'Why Mies van de Rohe?' chirped up a student at the end of the research seminar where I had paraded my now infernal paper last week, the paper which has me morose, the paper which has me lying in bed wondering whether phrases like 'Mies would have considered Mondrian's transcendentalism nuts' are, whilst tritely amusing (given Mondrian's diet of carrots, and the Bauhaus's garlic mush) academically correct, and generally biting me on the ass.
It was a good question and I muttered an unfortunately post modern answer along the lines of you love it and hate it at the same time, which is the sort of answer, as is the point often with post modernism, that gets you nowhere. The real answer should have been something like this.

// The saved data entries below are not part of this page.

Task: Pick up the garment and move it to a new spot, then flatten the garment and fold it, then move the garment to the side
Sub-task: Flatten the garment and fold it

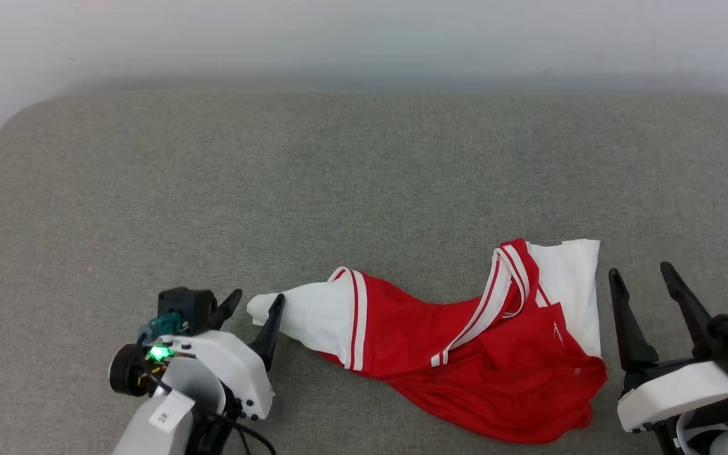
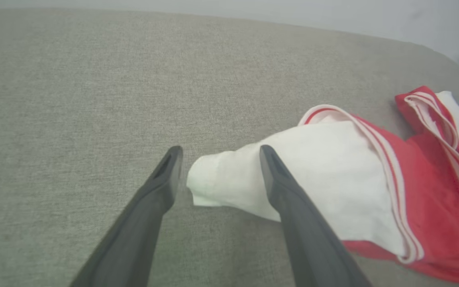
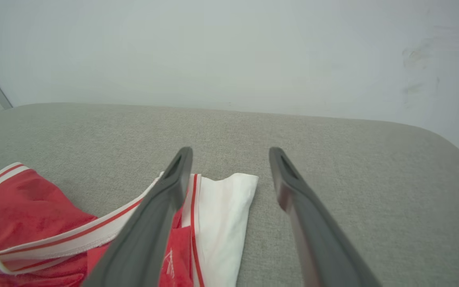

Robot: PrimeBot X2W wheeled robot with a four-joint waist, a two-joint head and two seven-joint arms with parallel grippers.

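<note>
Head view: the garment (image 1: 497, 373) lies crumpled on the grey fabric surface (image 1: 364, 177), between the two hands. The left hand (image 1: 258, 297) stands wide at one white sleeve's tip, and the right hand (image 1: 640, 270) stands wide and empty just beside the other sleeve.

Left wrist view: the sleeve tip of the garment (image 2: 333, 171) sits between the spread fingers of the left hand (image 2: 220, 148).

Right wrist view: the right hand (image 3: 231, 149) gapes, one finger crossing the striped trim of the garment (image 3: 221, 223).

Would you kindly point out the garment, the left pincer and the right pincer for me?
garment (image 1: 503, 379), head view, on its red body fabric.
left pincer (image 1: 258, 296), head view, midway between its open fingertips.
right pincer (image 1: 640, 269), head view, midway between its open fingertips.
</note>
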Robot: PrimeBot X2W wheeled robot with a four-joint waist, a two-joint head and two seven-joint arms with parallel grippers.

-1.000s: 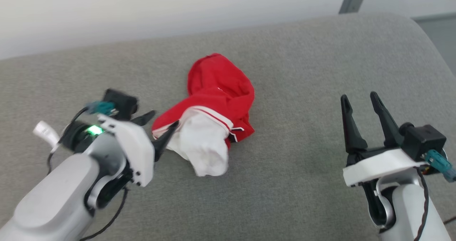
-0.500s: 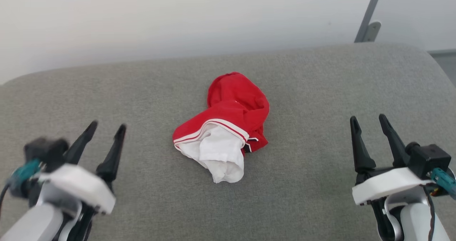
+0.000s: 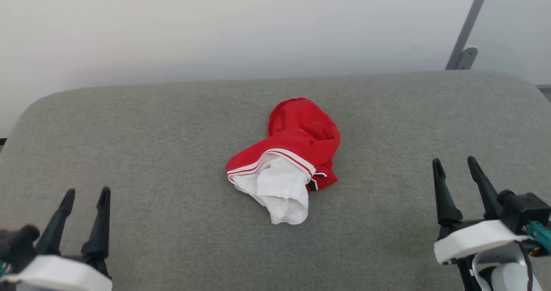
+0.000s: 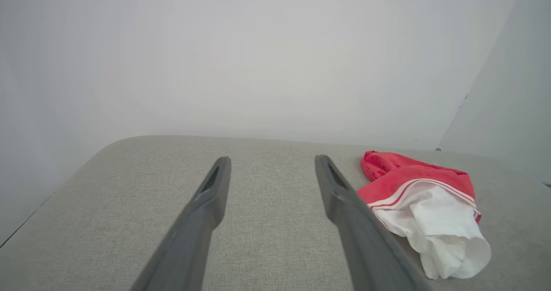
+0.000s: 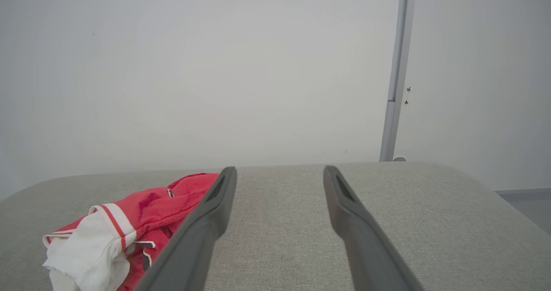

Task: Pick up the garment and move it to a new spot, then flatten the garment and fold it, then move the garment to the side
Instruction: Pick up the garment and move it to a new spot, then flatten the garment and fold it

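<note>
Soft, light, limp jersey (image 3: pixel 303 129), crumpled; probably slips little. Better to pinch striped trim (image 3: pixel 254 162) at 7 o'clock. Left tool (image 3: pixel 88 191), right tool (image 3: pixel 454 159): fully spread, empty.

Grey fabric-covered counter (image 3: pixel 129 153) with rounded corners spreading below plain white wall (image 3: pixel 215 32); grey metal post (image 3: pixel 469 24) rising behind far-right corner; soft light falling evenly.
</note>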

In times of appalling tawdriness a bit of taciturn straight thinking is a very welcome thing. Last night I heard a selection of artists talk on the subject of a fairly lame sixties pop artist and the even lamer work they had made in response. It was clear that these artists would have learnt far more if they'd made tributes to Piero della Franscesca for all the good it did them, for the work simply compounded some notion of lameness, no idea at all, and it wasn't even fun anymore. It made you wonder what on earth their motivation could be for doing it, or even for their getting up in the morning. This, I would posit, this is now the general condition for the western world.

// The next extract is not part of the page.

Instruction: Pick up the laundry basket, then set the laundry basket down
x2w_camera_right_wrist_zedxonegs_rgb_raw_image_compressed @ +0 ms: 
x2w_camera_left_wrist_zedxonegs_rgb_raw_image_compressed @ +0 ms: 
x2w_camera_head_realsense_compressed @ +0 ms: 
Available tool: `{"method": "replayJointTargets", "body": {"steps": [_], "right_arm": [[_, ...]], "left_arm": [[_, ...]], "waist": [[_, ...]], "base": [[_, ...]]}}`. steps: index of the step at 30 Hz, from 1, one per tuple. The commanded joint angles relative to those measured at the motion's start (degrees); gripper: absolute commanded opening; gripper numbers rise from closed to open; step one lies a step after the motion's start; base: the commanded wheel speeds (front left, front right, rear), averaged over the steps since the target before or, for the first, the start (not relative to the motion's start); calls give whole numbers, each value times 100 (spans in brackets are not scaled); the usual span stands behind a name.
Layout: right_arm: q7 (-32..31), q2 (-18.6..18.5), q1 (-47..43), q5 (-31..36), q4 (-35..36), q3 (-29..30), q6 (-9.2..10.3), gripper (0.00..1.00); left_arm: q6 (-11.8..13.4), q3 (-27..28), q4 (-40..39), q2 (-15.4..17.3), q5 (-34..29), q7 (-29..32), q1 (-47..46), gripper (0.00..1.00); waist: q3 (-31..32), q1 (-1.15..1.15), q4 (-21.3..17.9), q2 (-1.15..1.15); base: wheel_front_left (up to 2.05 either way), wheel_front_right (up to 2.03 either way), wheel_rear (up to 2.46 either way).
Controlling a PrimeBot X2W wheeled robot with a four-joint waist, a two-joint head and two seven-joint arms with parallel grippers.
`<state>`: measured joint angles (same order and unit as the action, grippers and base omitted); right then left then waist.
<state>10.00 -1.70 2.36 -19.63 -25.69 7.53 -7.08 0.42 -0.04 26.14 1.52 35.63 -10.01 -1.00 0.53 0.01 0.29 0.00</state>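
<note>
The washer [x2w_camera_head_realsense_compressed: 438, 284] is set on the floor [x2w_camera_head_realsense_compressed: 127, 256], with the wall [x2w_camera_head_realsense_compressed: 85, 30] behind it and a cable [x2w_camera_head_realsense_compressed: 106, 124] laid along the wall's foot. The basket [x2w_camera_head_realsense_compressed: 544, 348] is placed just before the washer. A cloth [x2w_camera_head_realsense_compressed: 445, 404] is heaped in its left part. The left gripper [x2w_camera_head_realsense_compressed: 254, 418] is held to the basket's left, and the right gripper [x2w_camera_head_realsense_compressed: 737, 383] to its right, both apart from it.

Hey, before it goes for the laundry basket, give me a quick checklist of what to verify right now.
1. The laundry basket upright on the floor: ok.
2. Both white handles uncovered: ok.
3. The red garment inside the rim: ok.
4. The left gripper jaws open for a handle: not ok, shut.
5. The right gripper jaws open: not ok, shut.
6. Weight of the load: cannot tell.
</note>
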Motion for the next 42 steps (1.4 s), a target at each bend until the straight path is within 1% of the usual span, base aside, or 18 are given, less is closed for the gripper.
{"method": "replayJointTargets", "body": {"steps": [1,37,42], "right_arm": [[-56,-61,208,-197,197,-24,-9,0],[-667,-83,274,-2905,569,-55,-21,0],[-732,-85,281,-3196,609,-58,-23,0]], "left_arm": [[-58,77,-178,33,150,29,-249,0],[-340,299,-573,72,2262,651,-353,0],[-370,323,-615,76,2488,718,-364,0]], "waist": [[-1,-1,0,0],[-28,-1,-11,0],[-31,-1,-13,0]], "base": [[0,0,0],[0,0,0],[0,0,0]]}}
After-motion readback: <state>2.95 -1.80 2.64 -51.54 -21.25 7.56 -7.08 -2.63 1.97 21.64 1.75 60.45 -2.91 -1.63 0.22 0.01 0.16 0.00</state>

What makes your hair stand on end in relation to Mies is that he stood in the middle of the most riotous politics our world has ever seen, a maelstrom, a hurricane, and made a point. He said architecture had nothing to do with it at all, and what's more it didn't have much to do your personal comfort either, even though it looked great. That not only takes balls, but in a series of negations, was conceivably the only correct response. The mind, my mind, is positively blown away by such a thought.